THE TASK: The word "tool" occurs in some lines of the listing. Copy those lines.

── RECORDS SUPPLIED

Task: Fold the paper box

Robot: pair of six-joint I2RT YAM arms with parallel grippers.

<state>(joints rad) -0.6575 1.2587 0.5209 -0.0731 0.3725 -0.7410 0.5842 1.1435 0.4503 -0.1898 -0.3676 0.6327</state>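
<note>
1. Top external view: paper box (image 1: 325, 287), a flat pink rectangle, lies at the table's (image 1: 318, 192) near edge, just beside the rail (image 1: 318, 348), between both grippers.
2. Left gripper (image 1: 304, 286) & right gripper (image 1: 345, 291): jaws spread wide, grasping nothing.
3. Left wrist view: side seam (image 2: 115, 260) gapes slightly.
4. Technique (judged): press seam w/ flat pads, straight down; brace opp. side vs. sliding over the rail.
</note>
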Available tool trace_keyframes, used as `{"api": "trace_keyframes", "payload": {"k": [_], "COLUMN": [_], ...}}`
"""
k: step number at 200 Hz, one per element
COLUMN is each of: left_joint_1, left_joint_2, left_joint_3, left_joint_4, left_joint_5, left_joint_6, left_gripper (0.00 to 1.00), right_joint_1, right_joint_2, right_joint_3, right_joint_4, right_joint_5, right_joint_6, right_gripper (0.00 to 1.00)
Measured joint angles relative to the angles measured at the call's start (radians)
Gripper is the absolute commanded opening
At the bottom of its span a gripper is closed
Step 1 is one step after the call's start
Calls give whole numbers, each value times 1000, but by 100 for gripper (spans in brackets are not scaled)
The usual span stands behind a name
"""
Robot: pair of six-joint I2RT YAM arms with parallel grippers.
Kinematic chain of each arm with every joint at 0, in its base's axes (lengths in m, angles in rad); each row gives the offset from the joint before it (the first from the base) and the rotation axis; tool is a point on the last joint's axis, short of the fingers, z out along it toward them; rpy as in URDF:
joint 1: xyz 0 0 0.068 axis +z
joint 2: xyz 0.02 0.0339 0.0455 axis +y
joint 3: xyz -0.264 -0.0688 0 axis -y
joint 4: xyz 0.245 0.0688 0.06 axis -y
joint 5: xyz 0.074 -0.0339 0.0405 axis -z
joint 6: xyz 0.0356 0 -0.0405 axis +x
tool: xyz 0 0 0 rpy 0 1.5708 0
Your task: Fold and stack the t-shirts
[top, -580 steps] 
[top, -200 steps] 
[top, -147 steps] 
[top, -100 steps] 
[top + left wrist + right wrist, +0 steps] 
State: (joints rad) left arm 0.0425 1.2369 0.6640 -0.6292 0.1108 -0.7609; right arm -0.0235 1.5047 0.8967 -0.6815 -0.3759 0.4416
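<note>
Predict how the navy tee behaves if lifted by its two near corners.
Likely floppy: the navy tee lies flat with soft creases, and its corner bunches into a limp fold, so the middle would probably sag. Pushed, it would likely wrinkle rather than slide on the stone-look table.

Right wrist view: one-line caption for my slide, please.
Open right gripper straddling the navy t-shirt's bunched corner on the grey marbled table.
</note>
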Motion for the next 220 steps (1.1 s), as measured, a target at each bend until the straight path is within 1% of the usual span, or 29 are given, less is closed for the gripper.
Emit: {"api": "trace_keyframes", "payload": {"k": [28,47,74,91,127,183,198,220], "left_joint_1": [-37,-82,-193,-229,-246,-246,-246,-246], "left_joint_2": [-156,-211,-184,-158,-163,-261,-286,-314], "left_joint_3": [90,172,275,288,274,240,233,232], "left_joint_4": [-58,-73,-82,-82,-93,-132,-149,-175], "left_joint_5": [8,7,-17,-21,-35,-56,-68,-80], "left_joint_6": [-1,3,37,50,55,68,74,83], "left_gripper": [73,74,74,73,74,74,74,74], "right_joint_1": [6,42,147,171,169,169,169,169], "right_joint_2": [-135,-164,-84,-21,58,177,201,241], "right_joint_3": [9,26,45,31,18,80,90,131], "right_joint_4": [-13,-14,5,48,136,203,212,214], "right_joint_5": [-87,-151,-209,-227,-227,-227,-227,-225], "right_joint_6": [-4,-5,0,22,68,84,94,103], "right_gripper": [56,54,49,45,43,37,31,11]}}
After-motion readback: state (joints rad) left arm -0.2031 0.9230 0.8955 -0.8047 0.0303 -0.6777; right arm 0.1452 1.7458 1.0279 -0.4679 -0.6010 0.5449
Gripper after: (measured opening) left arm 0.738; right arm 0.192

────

FINISHED TASK:
Available tool trace_keyframes, used as `{"api": "trace_keyframes", "payload": {"k": [_], "COLUMN": [_], ...}}`
Kinematic chain of each arm with every joint at 0, in its base's axes (lengths in m, angles in rad); each row gives the offset from the joint before it (the first from the base) and the rotation axis; tool is a point on the last joint's axis, short of the fingers, z out along it toward them; rpy as in URDF:
tool: xyz 0 0 0 rpy 0 1.5708 0

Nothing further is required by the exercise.